Nellie Bly perd son père, juge, à l'âge de 6 ans. Il avait épousé sa mère Mary Jane en secondes noces[1]. Destinée à devenir demoiselle de compagnie ou gouvernante, Nellie se refuse à ce destin et commence à écrire des poèmes et des récits à 16 ans. En 1880, elle part pour Pittsburgh chercher du travail.
En réaction à une rubrique sexiste du journal Pittsburgh Dispatch (« Ce à quoi sont bonnes les jeunes filles »), elle écrit au rédacteur en chef George Madden une lettre fielleuse signée « L’orpheline solitaire ». Cette lettre, incisive et particulièrement bien tournée, incite Madden à lui offrir un poste au journal si elle lui offre un article qui lui plaît. Quelques jours plus tard, elle lui amène un article consacré à la famille, au divorce et aux enfants[2]. Elle est alors engagée et Madden lui donne son pseudonyme, Nellie Bly, d'après une chanson très connue de Stephen Foster, pour protéger sa famille des critiques.
Le premier reportage qui lui est confié, en 1880, concerne une fabrique de conserves. Elle raconte alors la vie des ouvrières et leurs conditions de travail très difficiles, dans le froid, la saleté et le danger.
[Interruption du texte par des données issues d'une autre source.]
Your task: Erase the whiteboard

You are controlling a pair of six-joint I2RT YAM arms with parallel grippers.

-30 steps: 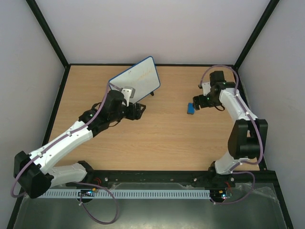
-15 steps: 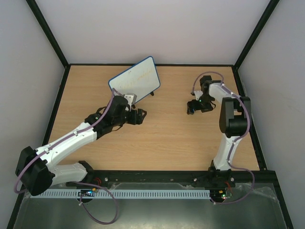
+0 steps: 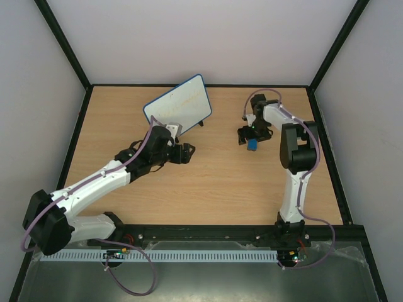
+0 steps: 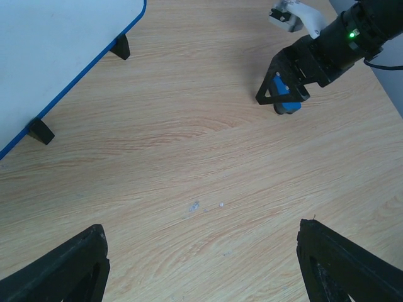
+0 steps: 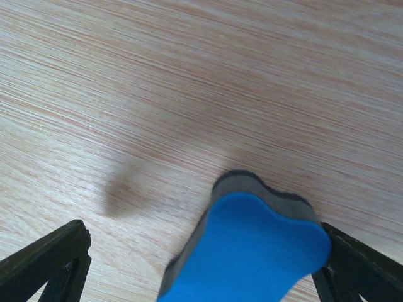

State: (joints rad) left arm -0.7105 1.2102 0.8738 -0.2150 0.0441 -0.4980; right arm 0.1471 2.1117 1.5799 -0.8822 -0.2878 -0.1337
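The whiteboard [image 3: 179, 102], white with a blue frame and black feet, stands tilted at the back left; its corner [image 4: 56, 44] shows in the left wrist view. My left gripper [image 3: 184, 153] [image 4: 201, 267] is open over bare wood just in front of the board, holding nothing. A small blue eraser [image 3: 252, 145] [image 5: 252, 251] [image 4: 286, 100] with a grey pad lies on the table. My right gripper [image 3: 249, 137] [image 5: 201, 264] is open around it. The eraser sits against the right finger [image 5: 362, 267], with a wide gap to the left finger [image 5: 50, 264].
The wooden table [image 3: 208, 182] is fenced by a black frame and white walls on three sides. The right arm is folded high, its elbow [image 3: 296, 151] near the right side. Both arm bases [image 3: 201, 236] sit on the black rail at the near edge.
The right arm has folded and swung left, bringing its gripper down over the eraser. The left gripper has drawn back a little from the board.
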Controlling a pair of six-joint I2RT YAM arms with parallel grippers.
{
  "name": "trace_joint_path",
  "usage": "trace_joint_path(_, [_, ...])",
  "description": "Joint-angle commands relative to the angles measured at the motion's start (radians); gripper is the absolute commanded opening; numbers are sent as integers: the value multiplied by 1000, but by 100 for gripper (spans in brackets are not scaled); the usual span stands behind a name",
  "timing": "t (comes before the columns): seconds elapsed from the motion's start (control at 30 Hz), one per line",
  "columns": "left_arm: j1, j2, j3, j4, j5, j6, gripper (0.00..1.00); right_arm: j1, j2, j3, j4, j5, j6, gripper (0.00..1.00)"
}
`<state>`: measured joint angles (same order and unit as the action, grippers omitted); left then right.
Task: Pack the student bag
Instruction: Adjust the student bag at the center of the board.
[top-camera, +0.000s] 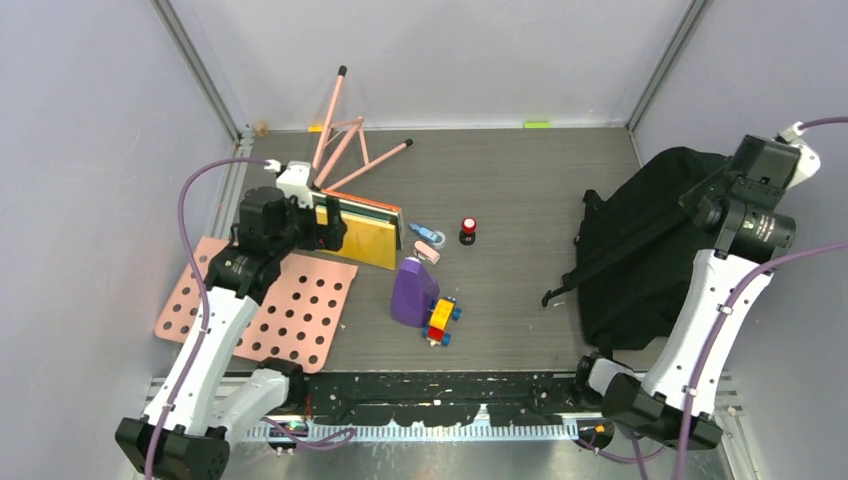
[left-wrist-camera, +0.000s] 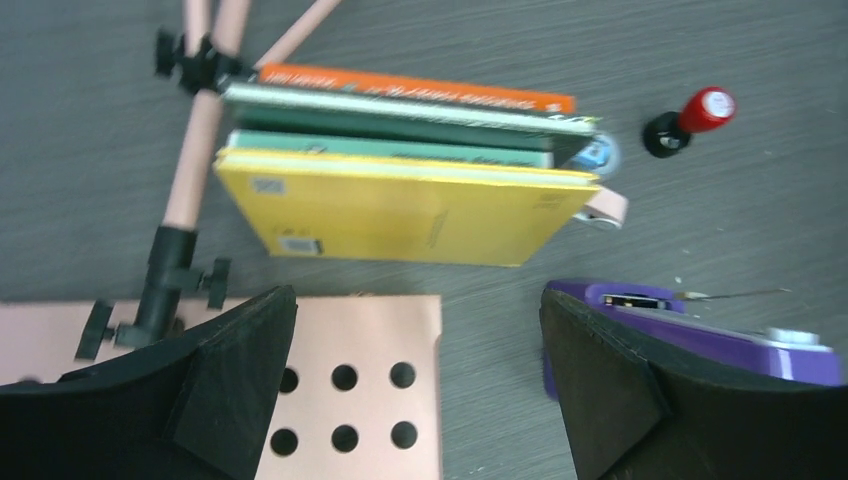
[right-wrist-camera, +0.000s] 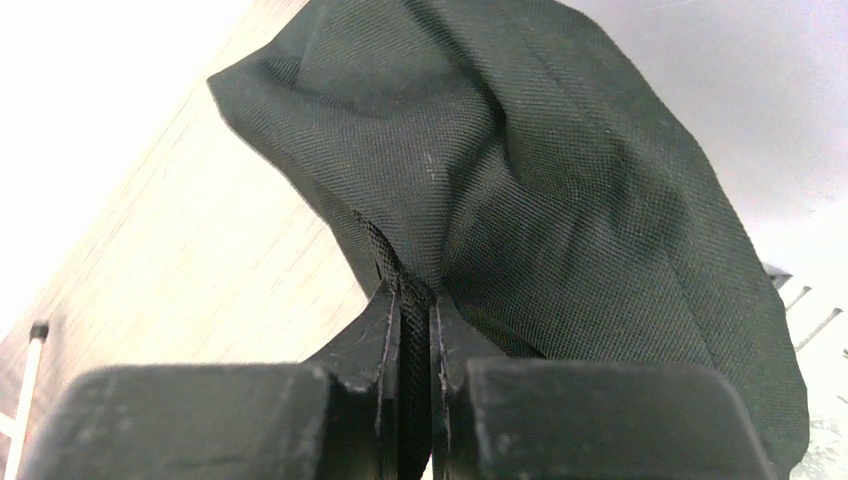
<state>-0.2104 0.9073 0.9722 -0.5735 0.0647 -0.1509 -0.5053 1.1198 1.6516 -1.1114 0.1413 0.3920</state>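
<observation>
The top camera looks down over the whole bench (top-camera: 520, 200) from above and behind me. My left wrist camera hangs close over the books (left-wrist-camera: 400, 205), my right sits tight against the student bag (right-wrist-camera: 560, 180); overhead shows both

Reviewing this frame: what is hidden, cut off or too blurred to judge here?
- Student bag opening: in the top view the right arm covers its upper part; the right wrist view shows only fabric pinched in the right gripper.
- Yellow book cover text: left wrist view, blurred.
- Purple container: left wrist view, partly hidden by one of that wrist's fingers and the frame edge.
</observation>
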Motion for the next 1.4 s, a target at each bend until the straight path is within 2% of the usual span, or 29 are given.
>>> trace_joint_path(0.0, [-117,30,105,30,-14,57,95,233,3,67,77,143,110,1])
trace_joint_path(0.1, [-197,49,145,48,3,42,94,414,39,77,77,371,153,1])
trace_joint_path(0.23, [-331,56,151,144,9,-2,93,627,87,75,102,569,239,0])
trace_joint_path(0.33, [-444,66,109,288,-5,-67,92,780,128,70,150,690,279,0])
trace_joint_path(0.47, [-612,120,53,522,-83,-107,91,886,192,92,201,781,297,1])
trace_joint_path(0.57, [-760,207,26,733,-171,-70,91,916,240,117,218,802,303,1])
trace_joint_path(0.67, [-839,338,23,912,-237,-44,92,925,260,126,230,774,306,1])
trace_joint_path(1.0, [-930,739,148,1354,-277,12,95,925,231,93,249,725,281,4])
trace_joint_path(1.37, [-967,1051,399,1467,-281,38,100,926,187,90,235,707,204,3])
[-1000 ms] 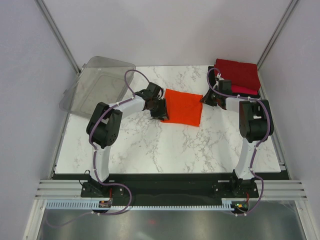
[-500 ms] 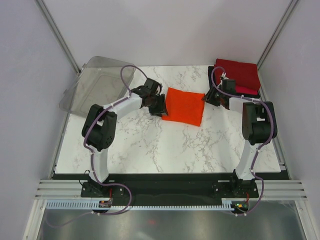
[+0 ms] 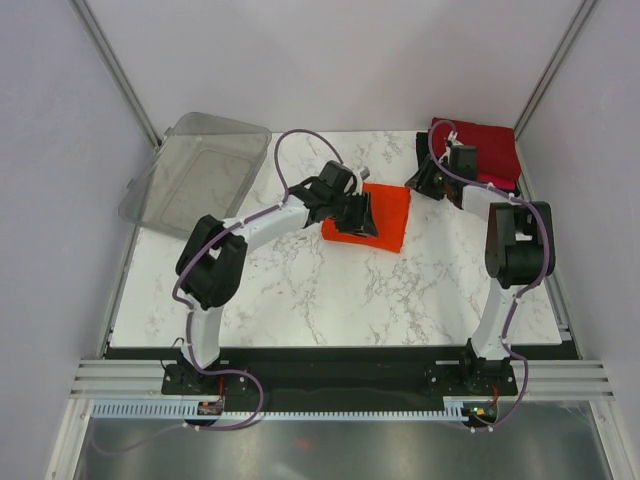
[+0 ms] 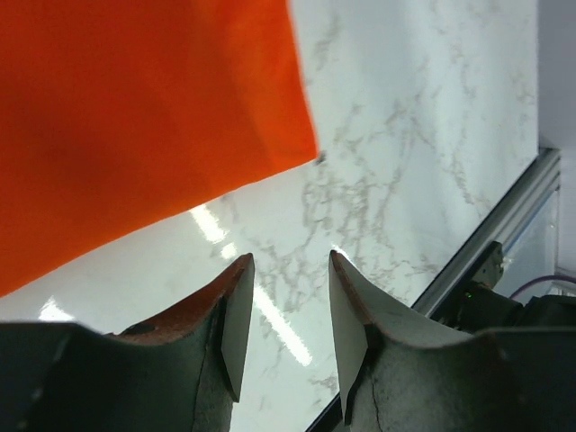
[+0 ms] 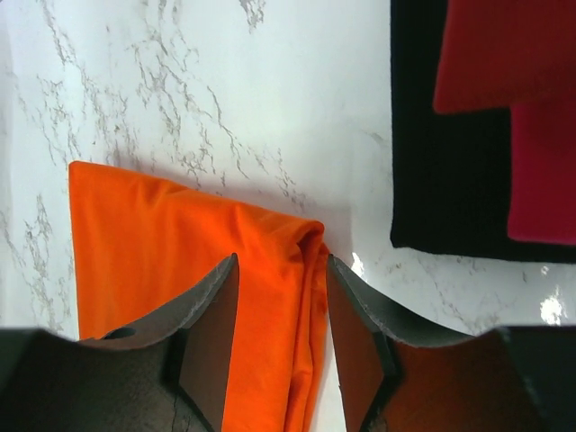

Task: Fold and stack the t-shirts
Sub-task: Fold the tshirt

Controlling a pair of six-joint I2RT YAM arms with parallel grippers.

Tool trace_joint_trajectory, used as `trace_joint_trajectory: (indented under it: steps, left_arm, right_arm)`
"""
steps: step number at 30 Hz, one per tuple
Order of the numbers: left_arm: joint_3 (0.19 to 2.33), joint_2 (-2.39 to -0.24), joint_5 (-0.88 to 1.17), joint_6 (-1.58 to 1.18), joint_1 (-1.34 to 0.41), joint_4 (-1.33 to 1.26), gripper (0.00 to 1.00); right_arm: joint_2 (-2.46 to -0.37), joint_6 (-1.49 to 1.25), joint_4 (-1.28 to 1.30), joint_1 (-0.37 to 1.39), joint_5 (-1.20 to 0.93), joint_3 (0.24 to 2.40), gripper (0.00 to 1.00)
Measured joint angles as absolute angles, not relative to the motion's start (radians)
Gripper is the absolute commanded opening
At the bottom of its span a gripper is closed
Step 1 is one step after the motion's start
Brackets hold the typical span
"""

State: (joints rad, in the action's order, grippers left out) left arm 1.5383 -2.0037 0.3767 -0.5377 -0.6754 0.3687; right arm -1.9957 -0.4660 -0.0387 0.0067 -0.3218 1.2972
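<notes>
Gaping part-way, the right claw (image 5: 282,263) is hovering at the far right corner of the orange t-shirt (image 5: 171,252). Its two fingers (image 5: 209,342) are standing apart on either side of the folded edge and are pinching nothing. Whether they are brushing the cloth I cannot tell. The bunched fold of that corner is showing in the gap between them, lying flat on the marble worktop (image 3: 330,290).

Just beyond this claw, towards the far right corner of the worktop, the other shirts are sitting in a stack. The black t-shirt (image 5: 414,135) is lying at the bottom with its left side sticking out. The pinkish-red t-shirt (image 5: 544,171) is peeking out above it at the near side, and the dark red t-shirt (image 5: 495,45) is resting on top. A strip of bare marble is separating the stack from the orange corner.

The left claw (image 4: 288,261) is also standing open and holding nothing, with only marble showing between its fingertips. In its wrist view the orange t-shirt's edge and one corner are lying just ahead of the tips, not between them. From above, this claw is hanging over the shirt's left side and hiding that edge. The shirt itself is lying as a folded rectangle in the far half of the worktop, about midway between the left and right edges.

Well apart from everything, the clear bin (image 3: 200,170) is sitting tilted at the far left corner, overhanging the worktop's left edge.
</notes>
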Motion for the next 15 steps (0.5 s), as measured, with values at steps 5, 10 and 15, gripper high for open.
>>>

Ce premier reportage, accompagné de photographies, fait exploser les ventes du Pittsburgh Dispatch[3]. Elle a alors rapidement le libre choix de ses articles et se concentre essentiellement sur les conditions de vie du monde ouvrier. Malheureusement, les industriels commencent à mettre sous pression le journal. Madden demande donc à Nellie Bly de ne plus s'occuper que des rubriques théâtrales et artistiques. Mais elle finit par le convaincre de revenir à son thème de prédilection, le monde ouvrier. Elle se fait alors embaucher dans une tréfilerie pour écrire un article « de l'intérieur ». Ce sera le premier reportage du genre, prémices du journalisme d'immersion et d'investigation. Le reportage fait sensation mais Nellie est forcée par les industriels à revenir aux rubriques théâtrales.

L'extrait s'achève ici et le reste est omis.